Was steckt hinter der Nachstellung?

Der gesamte Roman handelt von Philips kurzer Geschichte. Man hat das Gefühl, drei Schritte hinter ihm zu laufen, mit ihm zu pausieren und zu genießen, einfach genau das zu tun, worauf man in dem Moment Lust verspürt. Bereits am Anfang des Romans lockt der Autor Lukas Bärfuss mit einer kleinen Übersicht darüber, was einen erwartet, weshalb man auch in den Längen des Romans am Ball bleibt und unbedingt wissen will, wie es ausgeht. Was passiert mit Philip und der Frau? Wird sie ihn bemerken? Werden sie reden? Wer ist sie überhaupt? Was soll das Ganze? Nicht nur der Inhalt ist außergewöhnlich, auch die Wahl des Ich-Erzählers ist interessant. Die Leser sehen durch Philips Augen und begleitet ihn dennoch parallel. Und zwar durch einen Unbekannten, der Philip begleitet und seine Entscheidungen kommentiert und verstehen möchte. Dieser mischt sich immer wieder in die Geschichte ein.

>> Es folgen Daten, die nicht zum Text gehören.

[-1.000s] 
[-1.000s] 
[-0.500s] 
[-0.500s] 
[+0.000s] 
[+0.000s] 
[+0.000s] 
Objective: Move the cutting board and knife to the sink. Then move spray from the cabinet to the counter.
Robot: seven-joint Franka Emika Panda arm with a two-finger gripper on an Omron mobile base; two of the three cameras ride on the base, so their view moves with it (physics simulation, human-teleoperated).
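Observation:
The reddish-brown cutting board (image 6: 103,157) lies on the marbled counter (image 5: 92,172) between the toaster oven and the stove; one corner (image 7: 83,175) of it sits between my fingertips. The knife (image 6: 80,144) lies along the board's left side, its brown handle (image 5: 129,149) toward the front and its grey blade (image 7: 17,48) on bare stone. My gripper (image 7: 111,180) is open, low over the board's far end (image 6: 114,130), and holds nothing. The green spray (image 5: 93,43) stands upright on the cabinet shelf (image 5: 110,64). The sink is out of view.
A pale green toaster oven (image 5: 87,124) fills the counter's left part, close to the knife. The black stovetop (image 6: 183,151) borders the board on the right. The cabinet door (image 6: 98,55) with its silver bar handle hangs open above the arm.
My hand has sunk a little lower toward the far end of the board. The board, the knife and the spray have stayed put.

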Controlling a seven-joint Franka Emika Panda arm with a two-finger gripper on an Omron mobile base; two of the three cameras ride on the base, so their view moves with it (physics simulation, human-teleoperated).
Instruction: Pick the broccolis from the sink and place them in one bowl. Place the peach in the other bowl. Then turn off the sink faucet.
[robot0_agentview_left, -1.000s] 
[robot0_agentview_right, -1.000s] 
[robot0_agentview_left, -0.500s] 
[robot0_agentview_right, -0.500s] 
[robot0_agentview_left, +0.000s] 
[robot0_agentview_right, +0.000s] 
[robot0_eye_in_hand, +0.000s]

Dies wäre ein fabelhafter Einstieg für einen Psychothriller. Ein Mann, der angesehen und erfolgreich ist, schleicht hinter jungen Frauen her und bildet sich ein, dass sie es so wollen. Wartet vor ihrem Haus – übernachtet dort sogar. „Hagard“ von Lukas Bärfuss ist mehr als das. Ein Roman, der von Entscheidungen erzählt, die das Leben beeinflussen. Was passiert, wenn man seinen Obsessionen folgt? Das „Über-Ich“, also die Vernunft ausschaltet und dem „Es“, also seinen Trieben die Kontrolle über die kommenden Stunden überlässt? Kaum einer tut dies, jeder ist gebunden an gesellschaftliche Normen und traut sich nicht, den Kopf völlig auszuschalten. Philip aber stellt alles auf stumm, abgesehen von der geheimnisvollen Frau, und muss mit den Konsequenzen leben.

Dieses Buch mit nur 170 Seiten beschäftigt einen noch im Nachhinein. Man läuft herum und entscheidet sich ständig unbewusst für etwas und denkt nicht weiter drüber nach. Das Buch führt jedoch dazu, dass innegehalten wird und verschiedene Szenarien vor dem inneren Auge entstehen, was passiert, wenn die Entscheidung nun doch anders ausfallen würde. „Hagard“ verändert die Sicht auf das eigene Leben.

Hagard. Lukas Bärfuss. Wallstein. 2017.

„Hagard“ von Lukas Bärfuss wurde nominiert für den Preis der Leipziger Buchmesse 2017.